=== TASK REQUIREMENTS ===
After finding the line with "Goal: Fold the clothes" in the data below, set down exactly each line through the one with "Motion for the", inclusive, and stop there.

** MATERIAL SUPPLIED follows **

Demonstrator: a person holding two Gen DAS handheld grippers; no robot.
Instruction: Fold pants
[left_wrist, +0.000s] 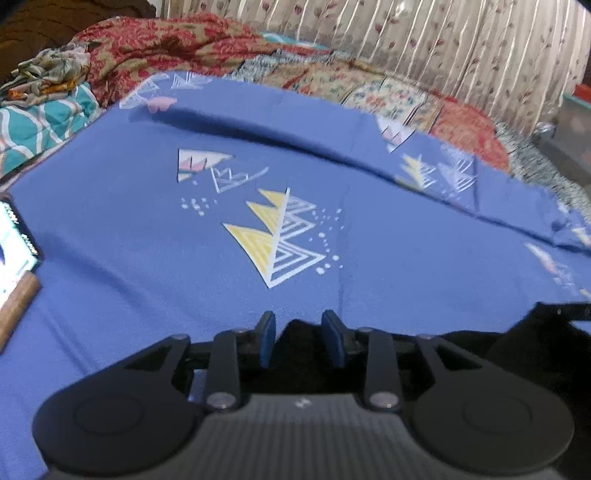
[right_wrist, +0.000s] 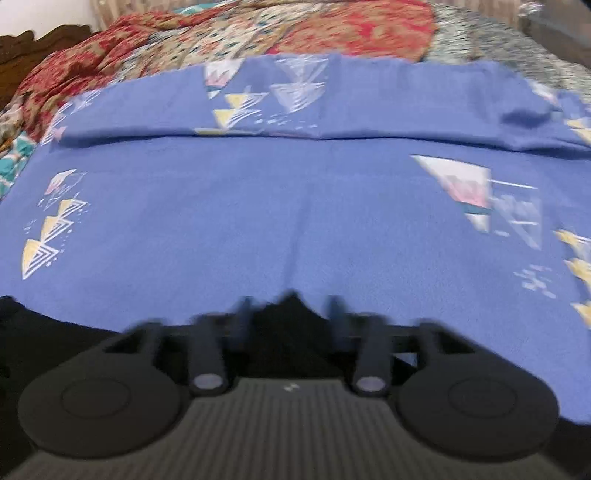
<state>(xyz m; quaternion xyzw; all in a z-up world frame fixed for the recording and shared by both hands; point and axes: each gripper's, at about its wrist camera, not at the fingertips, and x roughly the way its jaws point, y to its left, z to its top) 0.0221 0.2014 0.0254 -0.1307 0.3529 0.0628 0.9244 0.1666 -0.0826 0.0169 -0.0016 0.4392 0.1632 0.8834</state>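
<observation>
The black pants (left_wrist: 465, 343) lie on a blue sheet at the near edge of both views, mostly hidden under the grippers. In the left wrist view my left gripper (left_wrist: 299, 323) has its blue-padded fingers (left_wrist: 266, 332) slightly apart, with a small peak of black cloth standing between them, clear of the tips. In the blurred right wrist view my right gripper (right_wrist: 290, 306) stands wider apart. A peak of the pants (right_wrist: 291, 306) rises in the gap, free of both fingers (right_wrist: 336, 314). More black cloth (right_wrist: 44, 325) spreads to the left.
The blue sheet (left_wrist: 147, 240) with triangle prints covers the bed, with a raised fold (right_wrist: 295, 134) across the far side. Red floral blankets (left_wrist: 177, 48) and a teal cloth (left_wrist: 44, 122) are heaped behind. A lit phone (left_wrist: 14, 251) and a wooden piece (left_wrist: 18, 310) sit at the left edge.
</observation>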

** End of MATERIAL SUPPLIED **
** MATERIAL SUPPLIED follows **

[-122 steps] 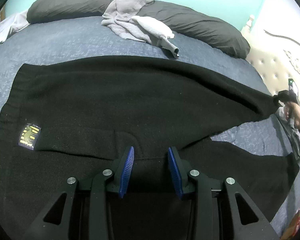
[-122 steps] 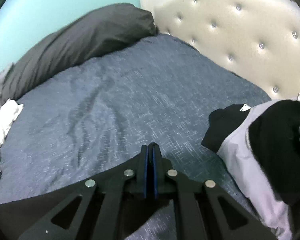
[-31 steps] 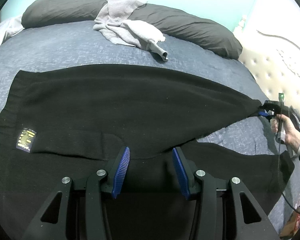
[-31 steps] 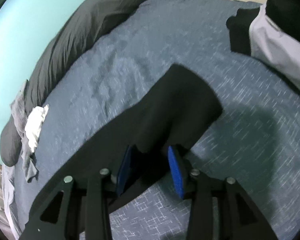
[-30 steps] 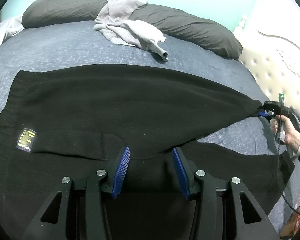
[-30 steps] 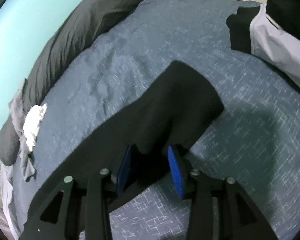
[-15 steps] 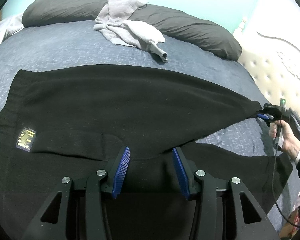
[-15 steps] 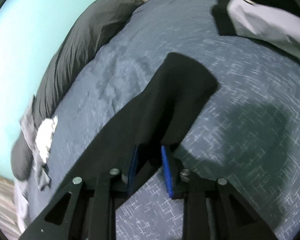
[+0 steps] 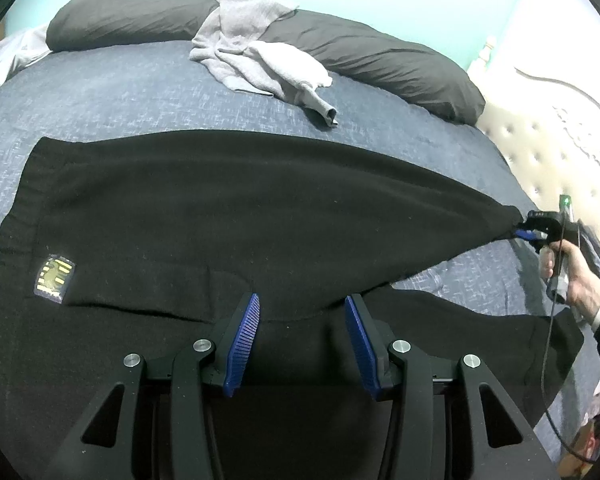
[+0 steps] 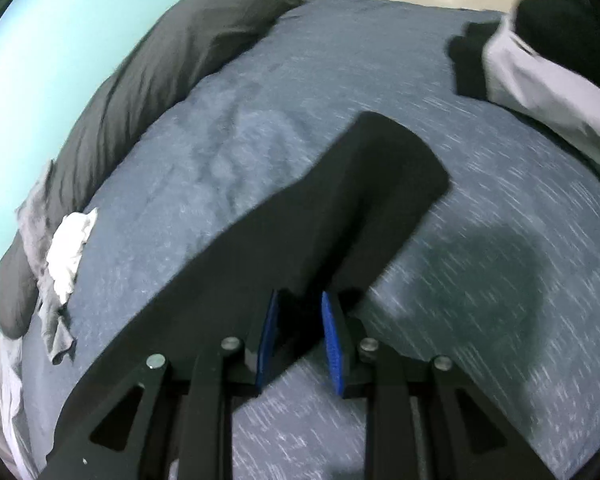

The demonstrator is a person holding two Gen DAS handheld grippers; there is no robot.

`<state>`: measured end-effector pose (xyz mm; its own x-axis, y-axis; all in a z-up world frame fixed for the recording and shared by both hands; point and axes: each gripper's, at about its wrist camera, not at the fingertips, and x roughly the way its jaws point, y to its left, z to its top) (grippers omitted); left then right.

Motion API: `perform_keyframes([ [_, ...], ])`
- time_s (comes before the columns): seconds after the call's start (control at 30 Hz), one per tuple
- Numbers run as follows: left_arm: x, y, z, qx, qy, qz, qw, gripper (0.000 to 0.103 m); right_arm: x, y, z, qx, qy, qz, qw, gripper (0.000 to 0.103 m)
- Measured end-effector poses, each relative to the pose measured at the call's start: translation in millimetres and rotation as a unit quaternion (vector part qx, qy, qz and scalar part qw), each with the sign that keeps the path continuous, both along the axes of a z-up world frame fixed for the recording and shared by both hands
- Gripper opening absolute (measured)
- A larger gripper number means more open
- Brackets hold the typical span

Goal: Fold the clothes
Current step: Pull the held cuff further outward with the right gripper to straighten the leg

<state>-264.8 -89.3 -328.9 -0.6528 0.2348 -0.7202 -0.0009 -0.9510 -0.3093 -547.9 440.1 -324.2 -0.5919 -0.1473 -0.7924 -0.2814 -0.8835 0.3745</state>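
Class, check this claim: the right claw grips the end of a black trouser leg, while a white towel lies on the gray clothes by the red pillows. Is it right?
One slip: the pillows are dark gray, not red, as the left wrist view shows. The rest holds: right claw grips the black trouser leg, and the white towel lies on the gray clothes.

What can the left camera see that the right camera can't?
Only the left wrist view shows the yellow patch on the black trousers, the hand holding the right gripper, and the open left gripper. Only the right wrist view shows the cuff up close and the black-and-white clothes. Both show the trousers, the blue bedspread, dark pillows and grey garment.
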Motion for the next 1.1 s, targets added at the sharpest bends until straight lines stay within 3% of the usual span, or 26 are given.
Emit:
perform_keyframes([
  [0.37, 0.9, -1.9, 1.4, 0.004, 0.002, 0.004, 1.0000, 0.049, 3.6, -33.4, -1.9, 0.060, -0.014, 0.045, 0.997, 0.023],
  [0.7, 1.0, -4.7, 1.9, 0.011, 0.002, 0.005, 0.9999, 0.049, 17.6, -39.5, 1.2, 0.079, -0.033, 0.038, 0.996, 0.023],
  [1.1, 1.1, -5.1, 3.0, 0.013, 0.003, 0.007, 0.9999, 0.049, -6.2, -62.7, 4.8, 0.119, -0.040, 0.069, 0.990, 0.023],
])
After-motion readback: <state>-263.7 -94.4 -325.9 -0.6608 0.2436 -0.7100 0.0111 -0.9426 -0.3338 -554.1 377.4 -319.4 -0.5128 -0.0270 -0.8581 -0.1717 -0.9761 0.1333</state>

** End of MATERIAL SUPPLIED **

=== EXERCISE RESULT ===
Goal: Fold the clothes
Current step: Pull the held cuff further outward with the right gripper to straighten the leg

<state>-264.8 -89.3 -328.9 -0.6528 0.2348 -0.7202 -0.0009 -0.9510 -0.3093 -547.9 440.1 -324.2 -0.5919 -0.1473 -0.7924 -0.2814 -0.8835 0.3745</state>
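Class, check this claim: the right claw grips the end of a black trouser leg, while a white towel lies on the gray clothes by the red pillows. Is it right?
One slip: the pillows are dark gray, not red, as the left wrist view shows. The rest holds: right claw grips the black trouser leg, and the white towel lies on the gray clothes.

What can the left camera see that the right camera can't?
Only the left wrist view shows the yellow patch on the black trousers, the hand holding the right gripper, and the open left gripper. Only the right wrist view shows the cuff up close and the black-and-white clothes. Both show the trousers, the blue bedspread, dark pillows and grey garment.
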Motion for the next 1.1 s, targets added at the sharpest bends until straight lines stay within 3% of the usual span, or 26 are given.

No further response is required.